My wife, who is a doctor, was doing a locum on the island of Jersey and I went with her. Finding myself with nothing to do there for three or four months, I researched three murders that took place there between December 1845 and February 1846, the last of them of a policeman called Le Cronier by a brothel-keeper called Madame Le Gendre, and wrote a book about them. Among other things I discovered in the course of my researches that about a half of all the newspaper proprietors or editors of provincial newspapers in Britain were also vendors of patent medicines, a case of commercial synergy, since patent manufacturers were by far the largest advertisers in their newspapers. And half of the advertisements were for remedies for syphilis, ergo… well, I don’t need to point out the moral.

One of the murders was by a man called Thomas Nicolle, the scion of a respectable family. Not sober, he went to a café in St Helier late at night, there had a quarrel with the owner over the cost of two bottles of champagne previously consumed by him (six shillings), and was thrown out by the owner who followed him and knocked him down in the street.
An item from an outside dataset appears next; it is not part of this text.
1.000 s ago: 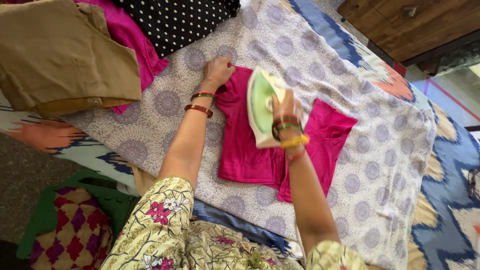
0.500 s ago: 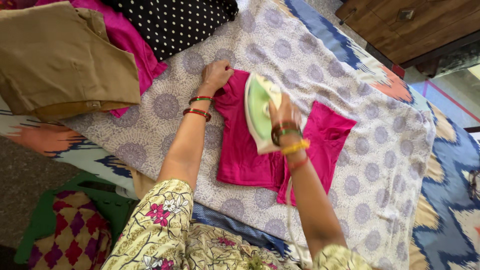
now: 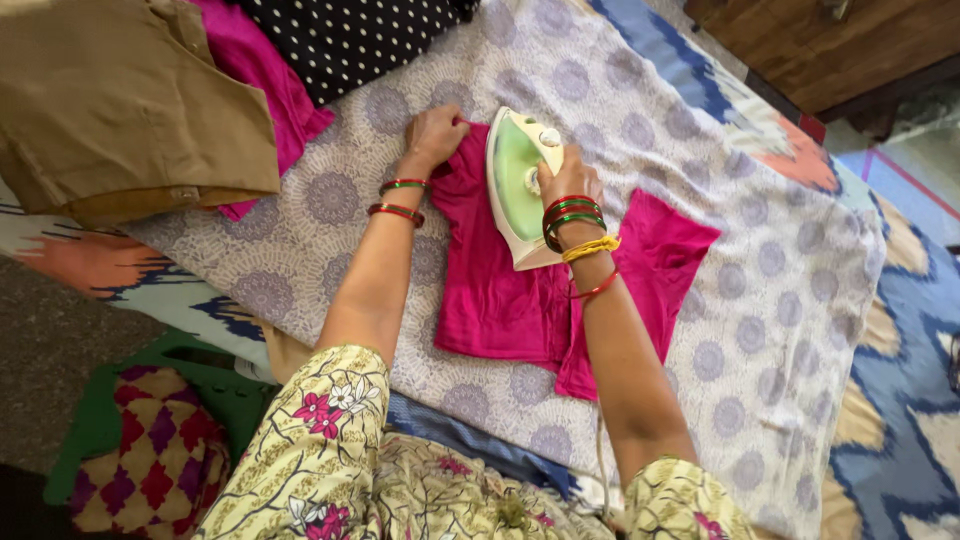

Nicolle went back to his lodgings, fetched a gun, returned to the café and shot at random through the shutters, killing a man called Simon Abraham who was having a late night game of cards there.

Nicolle was sentenced to death, but his advocate went to London to obtain a reprieve from the Home Secretary, who granted it on the grounds that Nicolle had in the past been mad. I quote now what I wrote about some of the evidence at his trial:

According to [his landlady], his behaviour appeared strange and completely inexplicable on a number of occasions. For example she had seen him beating the walls with his fists until they bled… One night he slept in a box in his room instead of on his bed. [She] had never seen him drunk, and said that he was known… as Mad Nicolle.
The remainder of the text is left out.